The leaders argued that the investor was planning to run away because he had failed to honour the memorandum he signed with the now defunct Siaya and Bondo county councils that he would provide water, and build schools, hospitals and roads in the project area.
They said it was because of the Dominion Farms activities at the swamp that Lake Kanyaboli was drying up.
Midiwo further claimed that the Dominion investor had created the same issues when he was running farming projects in Ghana before running to Kenya.
"After getting a federal grant from the US government to come and invest in the swamp, he came and compromised former councillors and a lawyer who is now an MCA to do a bad deal that allowed him to do things not agreed in the contract," Midiwo claimed.
He further accused Burgess of failing to create employment, build roads, and change the face of hospitals and schools 15 years later.
"He produces 400,000 bags of maize per season but where is this maize? He is now growing sugarcane but with whose permission? He has built a factory that is discharging chemicals in rivers and lakes and he has bribed his way through the environmental protection agencies, then he is going around accusing and blackmailing leaders?" Midiwo went on.
ALLEGED THREATS
Ochanda said: "This man is preparing to abandon the project and he wants it to appear that he is leaving because of the alleged threats from locals. We want to tell the world that these are lame excuses.
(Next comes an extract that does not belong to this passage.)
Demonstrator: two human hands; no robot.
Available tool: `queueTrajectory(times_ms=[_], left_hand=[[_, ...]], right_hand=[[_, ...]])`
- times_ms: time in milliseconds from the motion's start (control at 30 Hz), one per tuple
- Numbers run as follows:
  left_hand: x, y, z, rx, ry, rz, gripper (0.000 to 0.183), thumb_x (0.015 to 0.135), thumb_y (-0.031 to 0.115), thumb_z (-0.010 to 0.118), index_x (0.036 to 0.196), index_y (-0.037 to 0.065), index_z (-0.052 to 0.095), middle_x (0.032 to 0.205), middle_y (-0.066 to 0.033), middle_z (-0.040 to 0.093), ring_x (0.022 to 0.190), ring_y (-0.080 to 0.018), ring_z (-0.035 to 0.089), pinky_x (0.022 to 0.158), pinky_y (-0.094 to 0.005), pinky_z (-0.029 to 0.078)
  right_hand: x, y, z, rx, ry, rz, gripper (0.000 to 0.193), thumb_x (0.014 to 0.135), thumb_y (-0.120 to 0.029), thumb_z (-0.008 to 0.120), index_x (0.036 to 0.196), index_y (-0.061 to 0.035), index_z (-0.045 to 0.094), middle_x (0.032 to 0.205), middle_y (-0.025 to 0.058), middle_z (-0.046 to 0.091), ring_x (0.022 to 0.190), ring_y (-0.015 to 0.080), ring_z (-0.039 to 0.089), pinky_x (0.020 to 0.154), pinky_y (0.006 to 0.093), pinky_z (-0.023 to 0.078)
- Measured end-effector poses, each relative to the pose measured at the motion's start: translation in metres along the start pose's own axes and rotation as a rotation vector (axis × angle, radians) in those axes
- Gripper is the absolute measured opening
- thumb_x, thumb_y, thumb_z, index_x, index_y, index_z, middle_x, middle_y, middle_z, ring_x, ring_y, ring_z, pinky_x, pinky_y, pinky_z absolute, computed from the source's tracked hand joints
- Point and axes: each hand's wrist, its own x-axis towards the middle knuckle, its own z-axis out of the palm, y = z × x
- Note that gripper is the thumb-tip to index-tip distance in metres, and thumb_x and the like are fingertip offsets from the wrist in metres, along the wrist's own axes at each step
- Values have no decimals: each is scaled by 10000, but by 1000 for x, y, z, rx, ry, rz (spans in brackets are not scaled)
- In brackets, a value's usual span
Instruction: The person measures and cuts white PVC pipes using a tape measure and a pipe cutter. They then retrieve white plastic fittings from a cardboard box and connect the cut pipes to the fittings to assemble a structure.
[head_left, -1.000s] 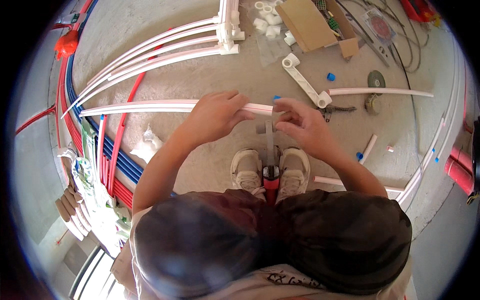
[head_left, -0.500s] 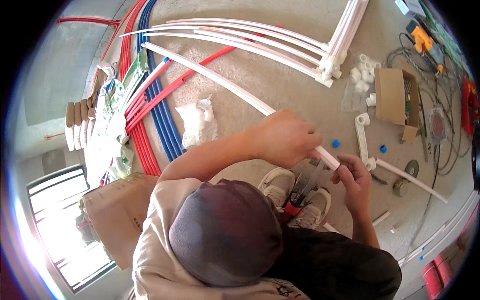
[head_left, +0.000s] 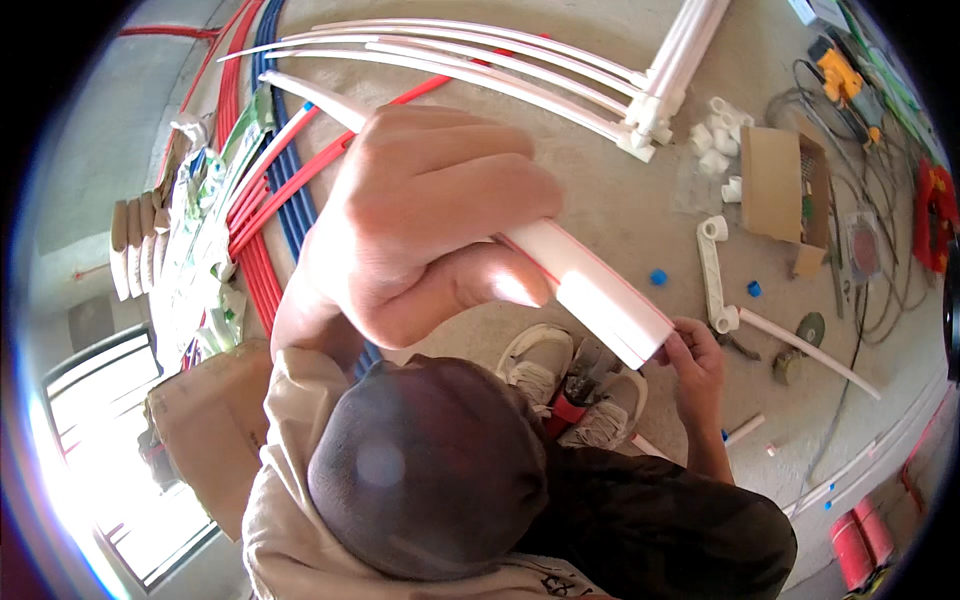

"There is no way you can invest in people yet you do not want to listen to them. You cannot be in the middle of people and always want to have your way even if you are the investor. Burgess' intentions are not good because he is not keen on clearing disputes between him and the community."
Ochanda told Burgess to apologise to the people of Siaya for describing the county as "a place of death and forgotten people, where residents had never seen a white man".
In his press statement issued in Nairobi, Burgess who started farming activities at Yala Swamp in 2003, claimed he had been harassed and threatened many times by Siaya leaders who wanted kickbacks from him.
He claimed the leaders should thank him for saving the people of Siaya from death.
Claiming his arrival in Siaya was a blessing to the locals, Burgess said: "This was truly a place of death. We were in the heart of Luoland. It was like being 10 centuries behind the rest of the country. These were people forgotten by their leaders and their country."
Yesterday, the leaders asked Burgess to leave if he was no longer able to manage Dominion Farms.